La sensibilité croissante à la protection des animaux est un phénomène lié à l'urbanisation de notre société. Rempart contre la solitude ou dernier lien avec une nature idéalisée, l'animal répond à des besoins affectifs. Cette évolution a été prise en compte par le législateur. Preuve en est l'ordonnance sur la protection des animaux qui exige un compagnon pour les perruches ou les cochons d'Inde. Il y a cependant des limites à ne pas dépasser. Seuls les activistes de la cause animale refusent d'accepter que l'homme ait plus de droits que l'animal. L'homme n'est pas un mammifère comme les autres. C'est un mammifère qui est conscient de sa condition et c'est aussi un prédateur. La nature est ainsi faite que le carnivore chasse l'herbivore. L'homme n'empêche le loup d'approcher de ses agneaux que pour mieux les réserver à son seul usage.
Entièrement d'accord avec lilith. D'abord qui affirme que l'homme a + de droits que l'animal. Lui-même...il s'autoproclame roi de l'univers....et la détruit....car incapable de penser à autre chose qu'au profit. Belle leçon de morale !!!
L'homme a peut-être plus de droits que l'animal, mais le seul droit inaliénable à toute espèce est le droit à la vie ne vous en déplaise.

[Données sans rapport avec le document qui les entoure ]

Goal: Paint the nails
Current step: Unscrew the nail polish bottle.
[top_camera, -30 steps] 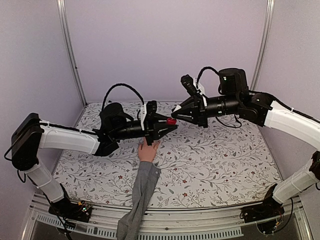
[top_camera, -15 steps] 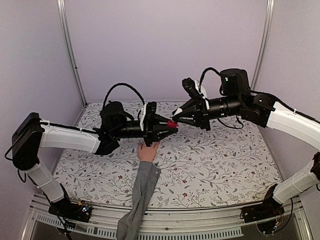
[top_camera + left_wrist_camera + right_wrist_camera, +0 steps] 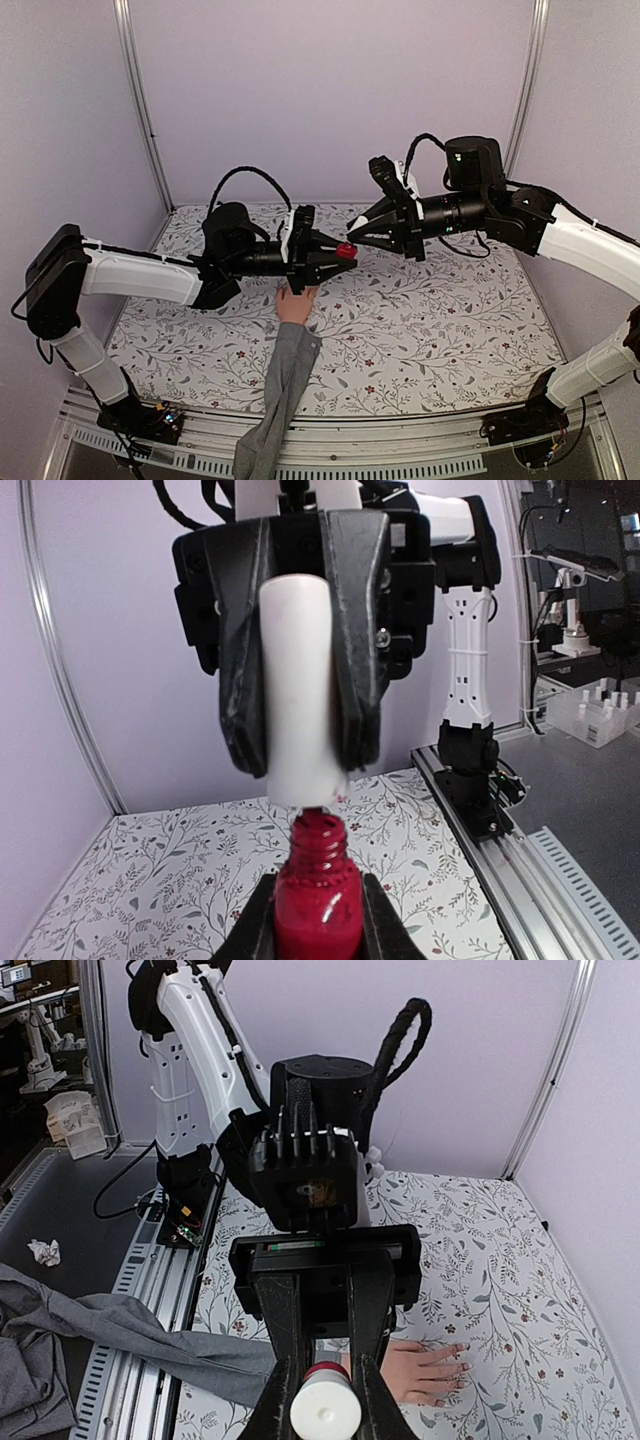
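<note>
Left claw (image 3: pixel 338 255), clamping the red bottle (image 3: pixel 316 905), hides the nails (image 3: pixel 461 1364) from above; right claw (image 3: pixel 352 222) grips the white cap (image 3: pixel 298 710). Mannequin hand (image 3: pixel 296 304) points toward the far wall (image 3: pixel 330 100).

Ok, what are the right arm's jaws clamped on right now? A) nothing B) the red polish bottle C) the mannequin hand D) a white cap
D: the white cap sits pinched between the right jaws, just above the open neck of the red bottle held in the left jaws.
</note>
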Tool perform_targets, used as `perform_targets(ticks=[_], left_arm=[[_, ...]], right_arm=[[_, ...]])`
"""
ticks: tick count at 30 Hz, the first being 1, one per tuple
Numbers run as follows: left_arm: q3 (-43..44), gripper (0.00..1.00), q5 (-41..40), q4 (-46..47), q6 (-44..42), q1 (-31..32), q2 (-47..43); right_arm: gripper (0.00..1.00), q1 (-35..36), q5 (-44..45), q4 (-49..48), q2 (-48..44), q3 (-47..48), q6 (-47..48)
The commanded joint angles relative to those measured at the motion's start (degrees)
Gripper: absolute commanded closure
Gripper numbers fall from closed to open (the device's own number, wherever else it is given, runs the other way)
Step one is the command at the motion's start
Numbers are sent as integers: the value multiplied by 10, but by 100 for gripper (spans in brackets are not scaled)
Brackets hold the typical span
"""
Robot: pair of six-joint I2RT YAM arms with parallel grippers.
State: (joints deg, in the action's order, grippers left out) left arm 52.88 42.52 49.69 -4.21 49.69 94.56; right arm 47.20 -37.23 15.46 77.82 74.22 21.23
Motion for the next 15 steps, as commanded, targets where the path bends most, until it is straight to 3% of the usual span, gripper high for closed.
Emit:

Le problème c'est que l'homme s'est donné TOUS les droits dont celui de détruire sans limite le monde dans lequel il vit et tous ceux le qui partagent. "Produire" des animaux, c'est-à-dire des êtres sensibles, comme de vulgaires produits de consommation n'a rien de naturel et évoquer la nature dans un monde totalement dénaturé est pour le moins inapproprié. Et quand on voit l'évolution de l'humanité, on est en droit de se demander qui est le plus conscient de sa condition.